Chrono Amperometry with RCB200 (position D) – Time constant determination

Files:
RCB200-D .EXP
RCB200-D Extract 014.CRV

Abstract

A Chrono Amperometry with data acquisition rate of one point every 500µs is used to determine the time constant of a RC circuit and the values of R and C are then calculated.
This method cannot be run with a VoltaLab 10 (data acquisition rate is less than 20 ms).

RCB200 with WORK connected to position D and functional ground connected to the potentiostat rear panel. The RCB200 contains resistor at 1% and capacity at 10%.
R1R2C = 1.21 kOhm ±1% +[(4.99kOhms ±1% )//(4.7nF ±10%)]+[(4.99kOhms ±1% )//(4.7nF ±10%)]

The experiment imposes +1000 mV during 0.025 + 0.025 = 0.05 seconds. Acquisitions are made every 500 µsec, so 100 measurements are recorded. 1 mA is the fixed measurement range.

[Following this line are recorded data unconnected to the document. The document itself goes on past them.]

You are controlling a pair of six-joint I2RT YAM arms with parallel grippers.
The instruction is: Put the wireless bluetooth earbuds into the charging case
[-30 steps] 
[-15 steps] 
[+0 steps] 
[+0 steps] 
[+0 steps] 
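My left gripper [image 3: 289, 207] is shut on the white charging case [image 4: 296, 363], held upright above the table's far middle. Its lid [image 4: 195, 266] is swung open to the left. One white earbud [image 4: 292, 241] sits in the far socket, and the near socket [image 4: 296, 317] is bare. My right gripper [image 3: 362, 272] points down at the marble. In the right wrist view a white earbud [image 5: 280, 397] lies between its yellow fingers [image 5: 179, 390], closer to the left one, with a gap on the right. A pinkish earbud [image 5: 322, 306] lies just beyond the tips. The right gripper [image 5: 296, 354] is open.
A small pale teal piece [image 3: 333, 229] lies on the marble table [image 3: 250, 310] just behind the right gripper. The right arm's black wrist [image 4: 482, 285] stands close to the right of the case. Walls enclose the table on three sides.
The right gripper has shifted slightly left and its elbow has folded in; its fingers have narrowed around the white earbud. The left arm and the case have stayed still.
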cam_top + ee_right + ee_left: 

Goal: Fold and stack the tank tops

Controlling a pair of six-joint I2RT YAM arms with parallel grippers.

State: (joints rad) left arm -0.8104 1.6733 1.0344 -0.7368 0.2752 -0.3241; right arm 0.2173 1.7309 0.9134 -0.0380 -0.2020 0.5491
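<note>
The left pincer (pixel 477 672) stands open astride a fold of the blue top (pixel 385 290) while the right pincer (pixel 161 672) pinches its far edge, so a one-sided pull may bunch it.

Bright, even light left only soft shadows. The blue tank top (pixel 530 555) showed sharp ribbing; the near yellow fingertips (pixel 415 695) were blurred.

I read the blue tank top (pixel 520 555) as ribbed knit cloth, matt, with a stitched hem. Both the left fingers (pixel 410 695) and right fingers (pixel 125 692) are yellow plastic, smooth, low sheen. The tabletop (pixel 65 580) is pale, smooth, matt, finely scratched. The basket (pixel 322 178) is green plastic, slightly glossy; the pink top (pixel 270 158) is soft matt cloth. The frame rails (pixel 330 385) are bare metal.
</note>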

Display: Type = Normal X = Time Y1 = log(Current) Y2 = No

According to [1] the linear regression of the first points gives a slope which is equal to -1/(2.3*tau). This slope, tau, is the time constant of a system R1+R2//C2 because the first capacity is negligible regarding the time resolution.
Here, R1=6200 Ohms R2=10000 Ohms and C2=1µF
The theoretical slope is -(R1+R2)/(R2*R1*C*2.3) = -(10000+6200)/(10000*6200*0.000001*2.3) = -113.6

Linear regression----------------------- 01-09-1999, 16:08:56
X min. : 0.001
X max. : 0.005
Mode : y=f(x)
Result : y(log ) = -109.522*x(sec.) -4.017
x(y=0) = -0.0366805
Coefficient : 0.999928

We find a experimental slope of (-109.5) which is in good accordance with the theoretical value (-113.6).
At t=0 the capacity is like a short circuit and the current is made by R. We can calculate the current at t=0 from the linear regression.
I(t=0)= 10^(-4.017) = 96.16 µA then R1 = 1000/(96.16+61) = 6.36 kOhms
I(t>>0)= 61 µA = 1000 /(R1+R2) then R1 + R2 = 1000/61 = 16.39 kOhms ==> R2 = 10.03 kOhms
C= (R1+R2)/(R1*R2*2.3*tau) = 16390/(6360*10030*2.3*109.522) = 1.02 µF

A time constant can be determined with a DC measurement thanks to the 500µs resolution.

[1] A tutorial on impedance spectroscopy. Mark E ORAZEM, paper n°302 CORROSION 98.Chrono

Note:
If you perform calculations from a curve which you have obtain experimentally you must use the Linear Extraction tool to subtract the stationary current from the experimental curve prior to the calculations. The DC current can be determined as the stationary current and you can use the offset function of the linear extraction tool.